**PROBLEM STATEMENT:** Once the line containing "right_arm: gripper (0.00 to" has been written out, stop; until then, restate each line of the entries below word for word from the first.

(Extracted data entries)
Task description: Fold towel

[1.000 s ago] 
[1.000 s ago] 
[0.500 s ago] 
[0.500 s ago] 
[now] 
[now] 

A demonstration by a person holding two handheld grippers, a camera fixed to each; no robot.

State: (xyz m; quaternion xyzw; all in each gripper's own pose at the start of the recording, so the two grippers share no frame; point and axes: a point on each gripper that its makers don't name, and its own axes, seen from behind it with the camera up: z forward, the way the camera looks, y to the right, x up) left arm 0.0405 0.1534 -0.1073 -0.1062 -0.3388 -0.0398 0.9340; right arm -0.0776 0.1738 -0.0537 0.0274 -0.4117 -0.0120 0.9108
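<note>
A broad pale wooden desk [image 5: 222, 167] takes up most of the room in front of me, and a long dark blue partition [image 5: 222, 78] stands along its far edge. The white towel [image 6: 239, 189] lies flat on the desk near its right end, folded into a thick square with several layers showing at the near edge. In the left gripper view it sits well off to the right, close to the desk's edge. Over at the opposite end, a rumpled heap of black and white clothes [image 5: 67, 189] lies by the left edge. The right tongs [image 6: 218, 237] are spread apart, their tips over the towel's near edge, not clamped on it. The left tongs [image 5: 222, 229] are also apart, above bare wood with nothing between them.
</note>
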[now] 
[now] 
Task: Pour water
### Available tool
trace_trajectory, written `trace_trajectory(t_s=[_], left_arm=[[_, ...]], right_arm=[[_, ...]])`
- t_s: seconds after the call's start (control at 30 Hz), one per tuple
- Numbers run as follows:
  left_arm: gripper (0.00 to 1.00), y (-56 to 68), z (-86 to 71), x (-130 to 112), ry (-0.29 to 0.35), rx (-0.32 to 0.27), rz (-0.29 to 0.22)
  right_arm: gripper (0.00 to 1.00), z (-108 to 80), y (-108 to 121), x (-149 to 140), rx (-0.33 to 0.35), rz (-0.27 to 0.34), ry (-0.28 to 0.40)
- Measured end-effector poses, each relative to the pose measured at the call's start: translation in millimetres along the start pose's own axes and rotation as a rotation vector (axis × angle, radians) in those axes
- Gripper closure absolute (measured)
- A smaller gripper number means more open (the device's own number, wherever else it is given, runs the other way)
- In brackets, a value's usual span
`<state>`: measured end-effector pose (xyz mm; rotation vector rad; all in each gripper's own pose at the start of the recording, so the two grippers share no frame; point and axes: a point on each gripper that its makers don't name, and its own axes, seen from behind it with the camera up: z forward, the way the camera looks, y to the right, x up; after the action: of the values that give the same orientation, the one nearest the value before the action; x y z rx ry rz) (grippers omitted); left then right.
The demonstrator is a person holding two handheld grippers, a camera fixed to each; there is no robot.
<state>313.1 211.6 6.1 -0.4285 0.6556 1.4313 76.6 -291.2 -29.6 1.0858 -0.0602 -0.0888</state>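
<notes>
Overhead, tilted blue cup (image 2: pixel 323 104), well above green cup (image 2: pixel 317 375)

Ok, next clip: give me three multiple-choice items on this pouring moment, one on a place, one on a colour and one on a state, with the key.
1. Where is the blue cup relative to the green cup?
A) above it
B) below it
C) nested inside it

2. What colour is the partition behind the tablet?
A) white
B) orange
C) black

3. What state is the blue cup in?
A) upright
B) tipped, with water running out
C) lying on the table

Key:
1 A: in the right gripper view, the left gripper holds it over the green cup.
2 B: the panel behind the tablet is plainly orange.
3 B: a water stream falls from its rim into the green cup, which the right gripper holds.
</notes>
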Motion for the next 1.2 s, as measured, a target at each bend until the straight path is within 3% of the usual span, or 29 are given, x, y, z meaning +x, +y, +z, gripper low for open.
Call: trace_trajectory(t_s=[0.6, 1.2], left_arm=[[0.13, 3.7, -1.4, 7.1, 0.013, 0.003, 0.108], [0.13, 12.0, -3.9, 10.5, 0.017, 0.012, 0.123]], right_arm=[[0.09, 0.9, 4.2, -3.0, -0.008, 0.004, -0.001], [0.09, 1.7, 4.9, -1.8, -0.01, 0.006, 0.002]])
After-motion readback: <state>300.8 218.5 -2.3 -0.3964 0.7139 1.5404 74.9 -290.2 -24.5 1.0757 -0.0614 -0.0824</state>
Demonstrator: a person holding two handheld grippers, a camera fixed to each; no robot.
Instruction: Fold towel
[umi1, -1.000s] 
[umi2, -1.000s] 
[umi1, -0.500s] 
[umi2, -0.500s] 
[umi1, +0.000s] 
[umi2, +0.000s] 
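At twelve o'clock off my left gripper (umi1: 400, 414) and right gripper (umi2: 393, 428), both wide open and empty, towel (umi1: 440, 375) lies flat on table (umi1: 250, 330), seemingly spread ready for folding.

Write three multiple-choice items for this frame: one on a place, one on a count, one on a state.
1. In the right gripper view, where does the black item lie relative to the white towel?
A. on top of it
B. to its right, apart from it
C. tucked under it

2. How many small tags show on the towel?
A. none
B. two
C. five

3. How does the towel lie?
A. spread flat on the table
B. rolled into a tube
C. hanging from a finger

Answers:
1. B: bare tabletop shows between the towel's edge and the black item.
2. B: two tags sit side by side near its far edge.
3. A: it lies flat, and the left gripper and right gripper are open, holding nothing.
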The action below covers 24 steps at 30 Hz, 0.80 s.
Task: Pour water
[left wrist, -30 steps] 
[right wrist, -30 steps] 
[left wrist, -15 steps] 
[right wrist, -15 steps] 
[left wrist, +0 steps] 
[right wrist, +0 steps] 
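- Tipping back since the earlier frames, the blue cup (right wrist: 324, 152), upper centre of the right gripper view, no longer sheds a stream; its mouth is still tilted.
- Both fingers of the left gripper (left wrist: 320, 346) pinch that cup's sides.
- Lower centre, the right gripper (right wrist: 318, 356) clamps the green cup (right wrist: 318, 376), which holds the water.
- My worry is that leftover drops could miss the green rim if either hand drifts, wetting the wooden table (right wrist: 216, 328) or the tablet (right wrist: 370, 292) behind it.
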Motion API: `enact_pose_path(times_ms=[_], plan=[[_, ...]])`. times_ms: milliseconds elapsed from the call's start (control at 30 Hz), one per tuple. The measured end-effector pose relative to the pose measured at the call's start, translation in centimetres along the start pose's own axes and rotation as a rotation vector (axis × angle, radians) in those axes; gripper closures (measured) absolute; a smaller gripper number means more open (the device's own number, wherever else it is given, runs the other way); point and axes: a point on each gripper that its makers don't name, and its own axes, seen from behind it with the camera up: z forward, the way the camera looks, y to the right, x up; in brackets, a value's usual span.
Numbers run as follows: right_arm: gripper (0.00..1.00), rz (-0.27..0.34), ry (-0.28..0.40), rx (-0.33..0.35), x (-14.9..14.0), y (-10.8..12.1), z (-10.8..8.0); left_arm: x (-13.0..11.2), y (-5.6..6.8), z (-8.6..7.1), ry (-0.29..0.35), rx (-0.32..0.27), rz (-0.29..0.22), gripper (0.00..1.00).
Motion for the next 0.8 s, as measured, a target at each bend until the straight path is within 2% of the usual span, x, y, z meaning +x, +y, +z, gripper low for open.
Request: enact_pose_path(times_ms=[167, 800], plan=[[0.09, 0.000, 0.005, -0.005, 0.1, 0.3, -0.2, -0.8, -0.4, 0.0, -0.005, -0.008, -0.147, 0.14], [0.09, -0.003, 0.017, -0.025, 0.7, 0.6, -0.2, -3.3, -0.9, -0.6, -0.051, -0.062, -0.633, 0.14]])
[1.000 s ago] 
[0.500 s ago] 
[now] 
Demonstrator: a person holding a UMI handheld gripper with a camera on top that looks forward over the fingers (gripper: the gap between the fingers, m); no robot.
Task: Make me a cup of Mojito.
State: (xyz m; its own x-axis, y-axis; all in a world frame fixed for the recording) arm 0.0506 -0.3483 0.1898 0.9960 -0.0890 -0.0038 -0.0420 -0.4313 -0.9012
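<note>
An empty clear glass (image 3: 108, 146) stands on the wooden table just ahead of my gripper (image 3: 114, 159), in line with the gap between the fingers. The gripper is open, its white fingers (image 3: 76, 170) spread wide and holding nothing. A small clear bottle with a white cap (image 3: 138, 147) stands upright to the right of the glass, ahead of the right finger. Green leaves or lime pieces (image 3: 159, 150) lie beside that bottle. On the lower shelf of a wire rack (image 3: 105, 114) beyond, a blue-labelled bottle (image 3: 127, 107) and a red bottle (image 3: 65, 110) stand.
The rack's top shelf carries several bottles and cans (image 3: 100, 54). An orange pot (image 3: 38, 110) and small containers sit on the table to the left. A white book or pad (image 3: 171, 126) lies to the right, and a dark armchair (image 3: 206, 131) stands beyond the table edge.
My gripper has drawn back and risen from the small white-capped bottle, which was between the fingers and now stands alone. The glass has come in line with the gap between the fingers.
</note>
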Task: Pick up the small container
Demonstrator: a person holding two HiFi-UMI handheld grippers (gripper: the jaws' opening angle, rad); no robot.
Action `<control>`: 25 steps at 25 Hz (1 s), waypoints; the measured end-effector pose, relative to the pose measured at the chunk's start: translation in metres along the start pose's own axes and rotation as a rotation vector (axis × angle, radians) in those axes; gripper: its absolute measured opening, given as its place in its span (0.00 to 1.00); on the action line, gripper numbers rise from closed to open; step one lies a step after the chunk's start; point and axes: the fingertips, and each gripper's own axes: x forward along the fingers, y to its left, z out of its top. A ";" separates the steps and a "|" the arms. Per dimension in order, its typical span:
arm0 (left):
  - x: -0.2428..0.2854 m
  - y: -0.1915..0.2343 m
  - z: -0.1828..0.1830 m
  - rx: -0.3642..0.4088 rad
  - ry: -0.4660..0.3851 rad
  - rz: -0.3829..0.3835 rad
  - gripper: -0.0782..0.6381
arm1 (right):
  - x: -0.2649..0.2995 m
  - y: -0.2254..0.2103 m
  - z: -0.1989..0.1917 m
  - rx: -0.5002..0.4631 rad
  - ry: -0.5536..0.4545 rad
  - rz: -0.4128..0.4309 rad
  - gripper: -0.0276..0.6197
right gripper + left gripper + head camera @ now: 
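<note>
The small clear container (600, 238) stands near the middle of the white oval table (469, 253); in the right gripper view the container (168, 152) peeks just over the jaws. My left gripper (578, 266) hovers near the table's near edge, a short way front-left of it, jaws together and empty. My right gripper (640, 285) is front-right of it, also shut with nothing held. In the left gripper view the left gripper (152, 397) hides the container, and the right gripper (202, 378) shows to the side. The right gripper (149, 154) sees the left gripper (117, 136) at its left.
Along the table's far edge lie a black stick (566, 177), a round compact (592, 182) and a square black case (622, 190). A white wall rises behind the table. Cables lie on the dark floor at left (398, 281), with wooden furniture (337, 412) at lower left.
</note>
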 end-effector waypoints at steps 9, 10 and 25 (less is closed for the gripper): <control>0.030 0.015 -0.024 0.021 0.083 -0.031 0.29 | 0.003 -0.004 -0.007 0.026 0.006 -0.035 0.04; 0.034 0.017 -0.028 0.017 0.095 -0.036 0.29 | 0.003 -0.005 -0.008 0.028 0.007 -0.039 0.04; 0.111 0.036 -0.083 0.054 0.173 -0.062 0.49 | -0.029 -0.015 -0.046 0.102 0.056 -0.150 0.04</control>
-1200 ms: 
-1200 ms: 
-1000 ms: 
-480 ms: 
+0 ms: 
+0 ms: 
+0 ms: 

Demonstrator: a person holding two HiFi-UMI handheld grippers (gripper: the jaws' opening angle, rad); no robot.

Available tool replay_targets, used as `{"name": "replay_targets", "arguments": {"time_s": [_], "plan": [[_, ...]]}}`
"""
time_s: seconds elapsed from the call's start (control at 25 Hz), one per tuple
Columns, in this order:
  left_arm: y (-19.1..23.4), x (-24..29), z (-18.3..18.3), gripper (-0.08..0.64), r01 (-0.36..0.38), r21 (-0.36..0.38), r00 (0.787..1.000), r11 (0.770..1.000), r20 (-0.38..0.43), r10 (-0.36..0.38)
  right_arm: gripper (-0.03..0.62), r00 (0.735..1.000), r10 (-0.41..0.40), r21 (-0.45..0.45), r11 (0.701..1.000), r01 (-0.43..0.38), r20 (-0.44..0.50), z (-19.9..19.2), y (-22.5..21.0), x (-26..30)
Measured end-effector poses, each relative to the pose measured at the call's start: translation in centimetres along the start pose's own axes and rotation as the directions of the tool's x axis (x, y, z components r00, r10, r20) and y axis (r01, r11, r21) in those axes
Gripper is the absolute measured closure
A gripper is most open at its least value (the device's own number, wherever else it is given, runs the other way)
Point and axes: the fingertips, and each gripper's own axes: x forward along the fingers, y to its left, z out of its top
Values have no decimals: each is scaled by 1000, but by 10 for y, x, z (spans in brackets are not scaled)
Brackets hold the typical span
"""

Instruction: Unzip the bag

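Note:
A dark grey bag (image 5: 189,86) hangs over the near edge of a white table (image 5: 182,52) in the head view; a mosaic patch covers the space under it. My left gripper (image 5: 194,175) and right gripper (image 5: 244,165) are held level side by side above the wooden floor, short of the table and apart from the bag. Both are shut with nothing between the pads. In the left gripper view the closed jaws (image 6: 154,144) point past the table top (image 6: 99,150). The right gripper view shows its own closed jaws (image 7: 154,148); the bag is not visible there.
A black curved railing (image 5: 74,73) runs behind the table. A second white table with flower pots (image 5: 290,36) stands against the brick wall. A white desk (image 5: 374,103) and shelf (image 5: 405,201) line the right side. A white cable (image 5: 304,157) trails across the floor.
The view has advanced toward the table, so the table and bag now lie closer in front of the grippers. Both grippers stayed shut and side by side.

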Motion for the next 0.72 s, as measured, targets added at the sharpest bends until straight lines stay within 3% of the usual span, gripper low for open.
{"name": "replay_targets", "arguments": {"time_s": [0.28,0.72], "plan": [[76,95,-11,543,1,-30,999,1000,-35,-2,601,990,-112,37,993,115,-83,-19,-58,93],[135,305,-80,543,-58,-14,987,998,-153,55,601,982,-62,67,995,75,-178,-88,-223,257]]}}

**ANSWER FOR THE TASK:**
Task description: Fold towel

[1.000 s ago] 
[1.000 s ago] 
[0.500 s ago] 
[0.500 s ago] 
[now] 
[now] 

A demonstration by a person holding two handheld grippers, a camera fixed to each; no robot.

State: (xyz m; quaternion xyzw; all in each gripper's own pose at the start of the recording, so the two grippers share no frame; point and axes: a point on each gripper that its makers don't name, and its own axes, seen from behind it with the camera up: z forward, the way the camera looks, y to the right, x up) left arm 0.0405 0.1534 -0.1073 -0.1062 -0.3388 -0.0398 0.9340; right arm -0.0776 0.1738 -0.0537 0.0274 -0.4117 -0.0120 0.9108
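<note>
A broad pale wooden desk [image 5: 222, 167] takes up most of the room in front of me, and a long dark blue partition [image 5: 222, 78] stands along its far edge. The white towel [image 6: 239, 189] lies flat on the desk near its right end, folded into a thick square with several layers showing at the near edge. In the left gripper view it sits well off to the right, close to the desk's edge. Over at the opposite end, a rumpled heap of black and white clothes [image 5: 67, 189] lies by the left edge. The right tongs [image 6: 218, 237] are spread apart, their tips over the towel's near edge, not clamped on it. The left tongs [image 5: 222, 229] are also apart, above bare wood with nothing between them.
</note>
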[now] 
[now] 
Task: Pour water
### Available tool
trace_trajectory, written `trace_trajectory(t_s=[_], left_arm=[[_, ...]], right_arm=[[_, ...]])`
- t_s: seconds after the call's start (control at 30 Hz), one per tuple
- Numbers run as follows:
  left_arm: gripper (0.00 to 1.00), y (-56 to 68), z (-86 to 71), x (-130 to 112), ry (-0.29 to 0.35), rx (-0.32 to 0.27), rz (-0.29 to 0.22)
  right_arm: gripper (0.00 to 1.00), z (-108 to 80), y (-108 to 121), x (-149 to 140), rx (-0.33 to 0.35), rz (-0.27 to 0.34), ry (-0.28 to 0.40)

This output is complete, so the exercise is closed.